A French Army Gazelle with an outrider on the starboard skid.

On April 7th 1967 the Aerospatiale (Airbus Helicopters) Gazelle helicopter flew for the first time. The Gazelle was one of the most advanced helicopter designs in the world when it was introduced and several newer designs have utilized its then-unique Fenestron tail fan system. The Gazelle combines relatively small overall size (less than 40 feet long) with the ability to carry five passengers. Originally conceived as a replacement for the successful Sud Aviation SE 3XX Alouette (Lark) series of helicopters, the SA 34X Gazelle series has been adapted to perform dozens of missions and roles for both military and civil operators. And that sound. No other chopper sounds quite like a Gazelle!

Royal Navy training variant of the Gazelle.

While the Gazelle is clearly a relative of the Alouette, the similarities are superficial only. In 1963 Sud Aviation became aware of both British and French military requirements for a new utility helicopter design. The two largest helicopter builders in their respective countries, Westland of Britain and Sud Aviation of France, entered into an agreement to design and build the new Gazelle. The design of the cabin was predicated on the ability carry a litter patient, so although it is roomy it is also aerodynamically efficient and adaptable. Simple where it needed to be, with skid landing gear and an industry standard turbine engine turning a three bladed main rotor, yet innovative with features like the Fenestron tail fan and long-life components with low maintenance requirements, the Gazelle was built with longevity and usability in mind.

French Army Gazelle used for training in flight.

It took several years of development work to get the Gazelle into production. The prototype itself was not equipped with either the Fenestron tail fan or the intended rigid main rotor system. Once the two companies got things worked out in 1969, production of the Gazelle began. The first production Gazelle took flight on August 6th 1971. Since then, like so many other aircraft, the Gazelle has been refined and improved with more powerful engines and more robust transmissions. Avionics have been upgraded. Smaller but important upgrades to cockpit panel lighting, seating, and a host of other improvements have kept Gazelles flying in military and civil hands around the world.

Closeup of the Fenestron tail fan used on the Gazelle.

For the British, the Gazelle is one of only two aircraft (the other being DeHavilland’s Chipmunk) flown by the Royal Air Force (RAF), The Royal Navy (RN), The Royal Army (RA), and the Royal Marines (RM).

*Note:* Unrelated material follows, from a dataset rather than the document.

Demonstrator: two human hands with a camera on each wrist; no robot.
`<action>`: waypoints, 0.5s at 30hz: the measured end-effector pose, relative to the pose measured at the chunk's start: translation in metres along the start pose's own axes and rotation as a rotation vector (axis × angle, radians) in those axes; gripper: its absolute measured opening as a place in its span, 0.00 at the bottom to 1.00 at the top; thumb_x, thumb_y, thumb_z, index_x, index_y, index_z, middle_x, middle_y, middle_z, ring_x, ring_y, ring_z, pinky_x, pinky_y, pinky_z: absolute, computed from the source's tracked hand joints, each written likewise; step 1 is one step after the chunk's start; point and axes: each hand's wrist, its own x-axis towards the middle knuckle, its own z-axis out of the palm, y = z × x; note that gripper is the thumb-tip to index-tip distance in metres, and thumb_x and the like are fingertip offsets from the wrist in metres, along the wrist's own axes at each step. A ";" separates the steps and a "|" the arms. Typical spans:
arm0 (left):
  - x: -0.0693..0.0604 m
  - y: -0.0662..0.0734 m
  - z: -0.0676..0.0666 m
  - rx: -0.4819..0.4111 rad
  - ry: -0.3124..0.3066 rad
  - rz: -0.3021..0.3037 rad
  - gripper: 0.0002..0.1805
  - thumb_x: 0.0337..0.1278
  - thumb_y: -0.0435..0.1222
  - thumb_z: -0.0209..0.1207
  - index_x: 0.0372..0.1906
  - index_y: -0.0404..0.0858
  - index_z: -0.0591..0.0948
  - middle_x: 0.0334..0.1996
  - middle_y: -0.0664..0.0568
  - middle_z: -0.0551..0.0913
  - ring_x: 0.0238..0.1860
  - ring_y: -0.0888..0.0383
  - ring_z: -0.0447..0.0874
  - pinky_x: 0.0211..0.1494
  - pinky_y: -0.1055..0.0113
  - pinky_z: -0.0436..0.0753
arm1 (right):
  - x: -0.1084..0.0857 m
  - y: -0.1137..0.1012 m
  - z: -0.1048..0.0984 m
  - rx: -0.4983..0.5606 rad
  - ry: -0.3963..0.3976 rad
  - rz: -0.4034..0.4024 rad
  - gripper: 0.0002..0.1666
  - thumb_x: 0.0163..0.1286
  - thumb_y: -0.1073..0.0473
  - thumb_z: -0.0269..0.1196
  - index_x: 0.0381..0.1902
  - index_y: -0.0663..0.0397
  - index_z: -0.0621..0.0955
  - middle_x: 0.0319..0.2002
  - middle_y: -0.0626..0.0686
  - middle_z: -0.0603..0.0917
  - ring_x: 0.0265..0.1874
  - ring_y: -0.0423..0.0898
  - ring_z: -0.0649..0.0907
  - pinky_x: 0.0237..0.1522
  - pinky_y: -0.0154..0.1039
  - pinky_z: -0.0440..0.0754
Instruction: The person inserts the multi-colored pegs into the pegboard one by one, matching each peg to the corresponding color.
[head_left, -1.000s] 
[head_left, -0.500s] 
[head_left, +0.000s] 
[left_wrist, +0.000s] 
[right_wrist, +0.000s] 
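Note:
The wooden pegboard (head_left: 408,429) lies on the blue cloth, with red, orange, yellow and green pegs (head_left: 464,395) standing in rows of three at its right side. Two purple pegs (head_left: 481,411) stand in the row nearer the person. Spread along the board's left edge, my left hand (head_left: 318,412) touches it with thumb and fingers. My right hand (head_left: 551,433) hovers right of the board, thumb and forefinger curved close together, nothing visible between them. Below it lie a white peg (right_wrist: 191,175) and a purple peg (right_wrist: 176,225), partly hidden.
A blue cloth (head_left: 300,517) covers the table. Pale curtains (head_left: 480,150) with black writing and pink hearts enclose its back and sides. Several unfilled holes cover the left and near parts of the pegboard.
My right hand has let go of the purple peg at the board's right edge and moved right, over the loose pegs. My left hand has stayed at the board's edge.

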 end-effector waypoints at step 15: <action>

Used primarily for training by both the RAF and RN, the Marines and the Army have used the Gazelle in combat during Operation Corporate (1982 Falklands), Operation Granby (1990-1992 Gulf War I), Operation Grapple (1993-2003 Balkans), Operation Joint Endeavour (1996 Bosnia), Operation Guardian (1999 Kosovo), Operation Barras (2000 Sierra Leone), Operation Fingal (2002 Afghanistan), Operation Telic (2003-2008 Iraq) and Operation Herrick (2006-2014 Afghanistan). One of the Gazelle’s strengths is adaptability, and British Gazelles have been fitted with laser target designators, thermal imaging systems, Doppler radar, Nightsun illumination equipment, machine guns, and guided missiles. The Brits have also found that the Gazelle is tough and reliable, reporting the highest combat availability of any British helicopter type in Iraq and Afghanistan.

A French Army Gazelle with an outrider on the starboard skid.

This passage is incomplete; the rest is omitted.